The focus had shifted to rhetoric and credit-seeking ventures, and real tasks were lost in the din. The strategy to deal with the pandemic at national level in a centrally controlled manner also proved to be wrong.
"Disaster is a federal subject — there was control all over but no purposeful planning. But health is very much a state subject and here too there were fault lines," says political observer Vidyarthi Kumar, adding that ensuring enough oxygen was essentially the state's responsibility.
The failure of opposition parties and state governments cannot be underestimated either.

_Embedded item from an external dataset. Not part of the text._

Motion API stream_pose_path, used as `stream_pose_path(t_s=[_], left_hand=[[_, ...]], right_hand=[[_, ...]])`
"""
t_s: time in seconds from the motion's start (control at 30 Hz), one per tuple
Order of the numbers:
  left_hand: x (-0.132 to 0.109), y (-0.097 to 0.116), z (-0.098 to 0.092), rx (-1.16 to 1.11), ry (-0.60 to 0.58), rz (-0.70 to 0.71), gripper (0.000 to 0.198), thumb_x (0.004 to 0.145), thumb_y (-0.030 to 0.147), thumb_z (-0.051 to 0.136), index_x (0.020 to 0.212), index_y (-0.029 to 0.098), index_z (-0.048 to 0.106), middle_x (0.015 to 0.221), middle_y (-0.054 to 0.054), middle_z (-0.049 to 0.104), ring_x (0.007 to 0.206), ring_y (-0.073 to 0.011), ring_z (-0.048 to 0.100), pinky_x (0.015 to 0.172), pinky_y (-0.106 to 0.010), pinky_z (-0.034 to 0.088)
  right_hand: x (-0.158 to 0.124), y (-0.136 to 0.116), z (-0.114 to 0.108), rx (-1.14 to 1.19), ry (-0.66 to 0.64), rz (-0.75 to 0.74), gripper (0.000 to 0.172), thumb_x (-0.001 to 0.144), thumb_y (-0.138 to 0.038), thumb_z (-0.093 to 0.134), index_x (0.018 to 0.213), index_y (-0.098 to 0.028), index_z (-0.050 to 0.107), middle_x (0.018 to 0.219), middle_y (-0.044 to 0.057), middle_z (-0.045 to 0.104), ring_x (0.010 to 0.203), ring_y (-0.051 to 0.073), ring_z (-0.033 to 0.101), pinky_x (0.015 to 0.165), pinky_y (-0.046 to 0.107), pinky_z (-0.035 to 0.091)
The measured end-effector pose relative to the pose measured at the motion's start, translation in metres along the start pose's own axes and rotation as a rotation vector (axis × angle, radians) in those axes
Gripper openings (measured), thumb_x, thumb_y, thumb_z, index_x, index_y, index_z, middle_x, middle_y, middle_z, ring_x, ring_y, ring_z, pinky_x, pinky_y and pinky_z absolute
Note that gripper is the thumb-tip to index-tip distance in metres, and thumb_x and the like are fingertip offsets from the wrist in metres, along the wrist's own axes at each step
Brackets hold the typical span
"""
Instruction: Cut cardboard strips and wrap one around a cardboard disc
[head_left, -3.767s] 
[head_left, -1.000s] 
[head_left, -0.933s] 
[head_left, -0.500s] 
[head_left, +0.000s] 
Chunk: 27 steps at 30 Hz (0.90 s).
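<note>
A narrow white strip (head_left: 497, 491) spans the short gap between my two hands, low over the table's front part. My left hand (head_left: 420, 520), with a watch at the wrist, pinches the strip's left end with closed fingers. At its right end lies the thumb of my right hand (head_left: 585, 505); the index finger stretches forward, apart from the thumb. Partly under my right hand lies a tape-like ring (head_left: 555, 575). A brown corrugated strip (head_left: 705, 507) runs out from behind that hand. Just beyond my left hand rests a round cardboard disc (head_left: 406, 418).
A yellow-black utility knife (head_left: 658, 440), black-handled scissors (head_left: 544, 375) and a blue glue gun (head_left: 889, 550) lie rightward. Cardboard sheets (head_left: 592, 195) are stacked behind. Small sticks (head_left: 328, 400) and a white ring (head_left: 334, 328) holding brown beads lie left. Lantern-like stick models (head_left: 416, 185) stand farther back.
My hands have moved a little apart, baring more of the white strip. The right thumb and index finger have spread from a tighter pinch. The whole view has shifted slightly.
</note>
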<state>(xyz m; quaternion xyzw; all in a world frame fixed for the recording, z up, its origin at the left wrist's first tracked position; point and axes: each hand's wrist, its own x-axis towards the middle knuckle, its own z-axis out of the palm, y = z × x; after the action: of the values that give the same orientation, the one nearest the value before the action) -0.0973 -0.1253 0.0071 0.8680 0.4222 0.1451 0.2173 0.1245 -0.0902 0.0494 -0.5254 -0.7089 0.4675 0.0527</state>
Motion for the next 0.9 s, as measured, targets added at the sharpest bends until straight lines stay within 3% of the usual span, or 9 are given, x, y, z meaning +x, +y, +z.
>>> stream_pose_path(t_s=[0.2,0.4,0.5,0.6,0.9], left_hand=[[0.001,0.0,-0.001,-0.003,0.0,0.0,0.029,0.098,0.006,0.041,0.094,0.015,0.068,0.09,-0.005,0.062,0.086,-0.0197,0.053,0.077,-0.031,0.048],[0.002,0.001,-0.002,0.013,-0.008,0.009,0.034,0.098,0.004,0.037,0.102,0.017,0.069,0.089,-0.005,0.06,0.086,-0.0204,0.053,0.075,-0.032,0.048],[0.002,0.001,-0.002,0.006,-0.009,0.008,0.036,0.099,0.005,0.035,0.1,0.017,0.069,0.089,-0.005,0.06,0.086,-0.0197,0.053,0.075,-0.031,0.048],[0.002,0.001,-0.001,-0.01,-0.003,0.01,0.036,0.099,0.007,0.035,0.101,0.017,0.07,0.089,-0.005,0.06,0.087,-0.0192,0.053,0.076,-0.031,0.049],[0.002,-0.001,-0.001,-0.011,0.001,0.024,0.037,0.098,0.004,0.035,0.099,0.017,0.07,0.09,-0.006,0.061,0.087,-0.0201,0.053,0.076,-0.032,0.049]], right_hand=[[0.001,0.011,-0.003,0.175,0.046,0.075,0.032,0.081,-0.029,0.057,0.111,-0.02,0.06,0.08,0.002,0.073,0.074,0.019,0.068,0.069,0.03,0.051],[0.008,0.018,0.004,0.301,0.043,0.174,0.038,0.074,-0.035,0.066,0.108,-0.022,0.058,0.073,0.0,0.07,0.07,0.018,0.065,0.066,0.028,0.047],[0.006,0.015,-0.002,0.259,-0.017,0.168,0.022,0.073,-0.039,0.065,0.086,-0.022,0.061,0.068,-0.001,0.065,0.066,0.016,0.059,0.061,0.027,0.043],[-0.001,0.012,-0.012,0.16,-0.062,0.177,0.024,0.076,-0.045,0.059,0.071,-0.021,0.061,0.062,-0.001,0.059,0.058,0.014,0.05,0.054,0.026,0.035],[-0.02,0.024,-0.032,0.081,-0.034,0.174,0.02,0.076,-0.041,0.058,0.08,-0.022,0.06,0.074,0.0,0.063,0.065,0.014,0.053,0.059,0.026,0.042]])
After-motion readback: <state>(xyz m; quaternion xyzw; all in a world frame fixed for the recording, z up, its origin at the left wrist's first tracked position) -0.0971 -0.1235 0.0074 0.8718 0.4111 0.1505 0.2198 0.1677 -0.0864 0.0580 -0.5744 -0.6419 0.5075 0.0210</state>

"The enthusiasm to take credit by the BJP was premature and uncalled for. Instead of a self-righteous declaration, the prime minister and his government should have focused on preparedness because the second wave of a pandemic is a well-known phenomenon. This was a criminal offense. It was a man-made crisis," says Mamata Banerjee, chief minister of West Bengal and leader of a local party, the Trinamool Congress.
Analyst Vidyarthi Kumar says: "There was complacency and politics. When the second wave came, it first crept into three non-BJP-ruled states — Punjab, Kerala and Maharashtra. So, while foreigners and foreign travel by Indians were taken as one reason, elsewhere people ignored it.”
BJP leaders even slammed these state governments, forgetting that the virus does not differentiate between state borders or political parties.
There was another mix of arrogance and ignorance. Through the entire winter season, from November to March, hundreds of farmers sat outside on a Delhi road protesting against three farm laws as if they were immune to Covid-19.
The entire country started falsely believing that India had “defeated” Covid. Social distancing disappeared and, in smaller hamlets and poll-bound states, people did not even recognize the existence of the pandemic.
"Life became normal and usual. Big birthday parties and marriages became the order of the day in Delhi during winter. It was presumed that all was well and the Indian immune system and masala-rich [spicy] food provided them an immune system found nowhere in the world,” says Ghulam Khalid, a resident of Delhi.
However, the issue is not simply about common people's antipathy to precautions. It also came from administrative lapses and unfounded claims of defeating Covid-19.
“More so because shortages of medical oxygen and beds were not expected from a prime minister who came to power in 2014 promising good days ahead," says Delhi-based trader Kishore Chand.
"My uncle died because he could not get admission in a hospital. They said they had no beds. After we arranged to get a bed paying a hefty amount, there was no oxygen.”
Many Delhi residents in recent days have complained of long queues outside cremation grounds and graveyards.
For an image-conscious leader like Modi, these scenes do not augur well, particularly when global media speak about them.
The speed and ferocity of the second wave have exposed a string of missteps at the start of the year
Time magazine wrote that faced with the "tsunami of infection," India has been pushed to the brink of collapse.
“The speed and ferocity of the second wave have exposed a string of missteps at the start of the year, repeating the mistakes of 2020 and making new ones," it said.
Apparently, Modi’s administration is still on a faulty path of diagnosis of the malady.
The ruling BJP’s powerful supporter RSS, the radical Hindutva organization, in a statement said: "It is possible that destructive and anti-India forces in the society can take advantage of these adverse circumstances to create an atmosphere of negativity and mistrust in the country."
Meanwhile, the federal government has chosen to target critics on social media.
At the request of the government, Twitter has “withheld” some tweets from Congress leaders such as Pawan Khera and others.
The government also admitted that it has asked to block tweets of some of its critics. Is Modi still banking on the spin doctors and their media and headline management strategies to save his image and win elections?
The views expressed in this article are those of the author and do not necessarily reflect the official editorial position of UCA News.